17 AUGUST 1895, Page 1

Lord Salisbury's speech was full of weight and of the

sense of high responsibility. After the announcement that the decision in regard to Chitral arrived at by the Govern- ment would be found to be supported by the papers which would be laid before the House on the subject, Lord Salisbury turned to Armenia. Here be used language of admonition to the Sultan stronger than we ever remember to have seen addressed by an English Prime Minister to any foreign Power. Mr. Gladstone never employed terms so menacing to the authority of the Sultan. The Sultan was afraid of having his independence impaired; but he must remember that his independence was of a very special kind, and rested on the agreement of the Powers.

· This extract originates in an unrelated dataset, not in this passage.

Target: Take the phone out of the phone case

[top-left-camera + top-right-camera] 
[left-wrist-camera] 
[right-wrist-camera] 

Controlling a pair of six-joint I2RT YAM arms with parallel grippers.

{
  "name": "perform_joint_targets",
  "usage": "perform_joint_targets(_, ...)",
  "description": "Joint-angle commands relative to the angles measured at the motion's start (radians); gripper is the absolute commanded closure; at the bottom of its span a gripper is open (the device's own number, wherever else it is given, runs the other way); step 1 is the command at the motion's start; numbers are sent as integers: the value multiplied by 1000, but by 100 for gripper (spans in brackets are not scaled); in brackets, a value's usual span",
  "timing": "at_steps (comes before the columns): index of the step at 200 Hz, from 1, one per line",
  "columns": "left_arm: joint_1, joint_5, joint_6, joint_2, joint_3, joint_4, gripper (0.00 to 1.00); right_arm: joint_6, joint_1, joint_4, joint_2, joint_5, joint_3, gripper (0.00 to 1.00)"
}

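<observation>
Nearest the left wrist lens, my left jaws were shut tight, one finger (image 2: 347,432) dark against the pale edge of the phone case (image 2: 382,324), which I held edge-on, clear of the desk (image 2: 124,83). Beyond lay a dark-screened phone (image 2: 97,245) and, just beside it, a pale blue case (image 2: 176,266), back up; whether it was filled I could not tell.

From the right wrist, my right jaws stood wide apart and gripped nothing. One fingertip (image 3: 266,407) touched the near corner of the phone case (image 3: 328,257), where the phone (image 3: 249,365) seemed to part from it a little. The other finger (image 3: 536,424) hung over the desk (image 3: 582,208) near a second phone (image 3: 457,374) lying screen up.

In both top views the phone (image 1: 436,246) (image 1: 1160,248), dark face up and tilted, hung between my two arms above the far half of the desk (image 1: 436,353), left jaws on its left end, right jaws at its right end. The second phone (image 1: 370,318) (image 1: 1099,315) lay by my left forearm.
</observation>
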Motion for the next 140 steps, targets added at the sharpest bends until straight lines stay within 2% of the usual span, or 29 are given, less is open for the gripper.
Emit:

But the Powers felt that there was a danger lest, in giving this artificial stability to Turkey, "they should be upholding a mechanism which did not work for human happiness and progress." "How long," continued Lord Salisbury, "the present state of things will go on, I confess appears to me more doubtful than it did twenty years ago If generation after genera- tion cries of misery come up from various parts of the Turkish Empire, 1 am sure the Sultan cannot blind himself to the probability that Europe will at some time or other become weary of the appeals that are made to it and the factitious strength that is given to his Empire will fail it." As if this were not enough, the Prime Minister concluded, "the Sultan will make a grave and calamitous mistake if, for the sake of maintaining a mere formal independence, for the sake of resisting a possible encroachment on his nominal prerogatives, he refuses to accept the assistance and to listen to the advice of the European Powers in extirpating from his dominions an anarchy and a weakness which no treaties and no sympathy will prevent from being fatal in the long run to the Empire over which he rules." We cannot exaggerate our satisfaction with Lord Salisbury's words. They are worthy of the English Government, and unless the Sultan is absolutely determined on working his own ruin, they should produce the desired effect.